The NHS does have immense public support in the UK and to be honest I'm always baffled by that. People say we must support the NHS or we will end up with a US style mess. Why don't we look to what is done on continental Europe? I was also very struck by the Olympic 2012 NHS display. At the time I remarked that we were celebrating the fact that we have a health service that is only slightly worse than that in the rest of Europe at a similar price and yet with far greater Leninist purity :) .
The nationalistic NHS display was bizarre and doesn't even belong in the Olympics, but I digress.
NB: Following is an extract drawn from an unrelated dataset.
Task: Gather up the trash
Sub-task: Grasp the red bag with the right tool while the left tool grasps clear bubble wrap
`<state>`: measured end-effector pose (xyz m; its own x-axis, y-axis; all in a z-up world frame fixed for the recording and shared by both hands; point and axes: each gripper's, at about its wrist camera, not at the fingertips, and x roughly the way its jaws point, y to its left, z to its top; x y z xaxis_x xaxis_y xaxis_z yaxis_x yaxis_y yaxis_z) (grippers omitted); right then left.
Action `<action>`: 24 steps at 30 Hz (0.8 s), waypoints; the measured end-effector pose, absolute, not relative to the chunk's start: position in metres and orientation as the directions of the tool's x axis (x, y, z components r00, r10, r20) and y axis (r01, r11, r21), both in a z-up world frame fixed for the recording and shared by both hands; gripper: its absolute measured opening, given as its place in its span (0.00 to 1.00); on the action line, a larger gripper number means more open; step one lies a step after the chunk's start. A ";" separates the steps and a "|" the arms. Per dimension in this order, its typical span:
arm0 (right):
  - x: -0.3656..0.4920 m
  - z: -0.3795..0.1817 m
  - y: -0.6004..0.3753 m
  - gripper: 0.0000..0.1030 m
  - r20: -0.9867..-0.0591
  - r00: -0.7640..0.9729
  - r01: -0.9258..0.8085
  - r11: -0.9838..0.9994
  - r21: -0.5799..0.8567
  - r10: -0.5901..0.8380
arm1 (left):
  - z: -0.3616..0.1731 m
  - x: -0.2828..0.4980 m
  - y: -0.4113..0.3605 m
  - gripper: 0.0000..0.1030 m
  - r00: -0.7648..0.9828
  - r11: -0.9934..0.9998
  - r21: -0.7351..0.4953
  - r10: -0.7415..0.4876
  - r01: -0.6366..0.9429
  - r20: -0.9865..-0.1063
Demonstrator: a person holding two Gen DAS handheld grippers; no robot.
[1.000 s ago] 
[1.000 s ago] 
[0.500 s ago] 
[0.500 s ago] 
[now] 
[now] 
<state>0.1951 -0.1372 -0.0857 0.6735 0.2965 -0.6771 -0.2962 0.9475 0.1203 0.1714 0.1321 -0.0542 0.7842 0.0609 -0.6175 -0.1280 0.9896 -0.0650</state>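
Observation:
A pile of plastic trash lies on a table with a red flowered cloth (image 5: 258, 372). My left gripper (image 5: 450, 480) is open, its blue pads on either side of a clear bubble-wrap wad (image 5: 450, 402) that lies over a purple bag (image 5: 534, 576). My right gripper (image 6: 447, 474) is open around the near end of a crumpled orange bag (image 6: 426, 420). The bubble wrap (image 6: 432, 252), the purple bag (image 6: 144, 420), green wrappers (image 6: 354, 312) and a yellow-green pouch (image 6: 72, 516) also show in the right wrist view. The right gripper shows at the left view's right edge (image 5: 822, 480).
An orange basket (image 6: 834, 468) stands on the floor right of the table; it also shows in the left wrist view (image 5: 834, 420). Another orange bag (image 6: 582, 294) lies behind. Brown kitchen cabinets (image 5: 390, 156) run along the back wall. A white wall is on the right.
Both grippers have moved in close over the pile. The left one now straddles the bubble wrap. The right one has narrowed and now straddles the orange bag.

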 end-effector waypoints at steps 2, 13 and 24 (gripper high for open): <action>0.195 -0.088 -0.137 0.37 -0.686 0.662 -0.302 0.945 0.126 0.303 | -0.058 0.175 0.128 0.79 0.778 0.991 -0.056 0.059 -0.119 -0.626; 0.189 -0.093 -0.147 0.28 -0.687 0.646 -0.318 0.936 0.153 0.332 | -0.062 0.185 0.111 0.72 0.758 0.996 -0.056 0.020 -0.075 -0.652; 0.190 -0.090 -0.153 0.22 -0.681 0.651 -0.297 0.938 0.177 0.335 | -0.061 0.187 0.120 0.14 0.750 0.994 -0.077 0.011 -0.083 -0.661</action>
I suspect one reason there may be better outcomes in other countries is because they have a more skeptical attitude towards Anglo-Saxon capitalism, so they evaluate pharmacueticals and surgical techniques with a much more jaundiced and cynical eye.  So less people wind up being abused and killed for the sake of crony corporate profit under the the salve of doing good.  Very little in the way of major medical advances have been accomplished in the areas of the major killers and very little breakthroughs filter down to the practice level anyway.  So by not killing as many people through "the grind machine", the disease outcomes are better through relatively "poorer treatment".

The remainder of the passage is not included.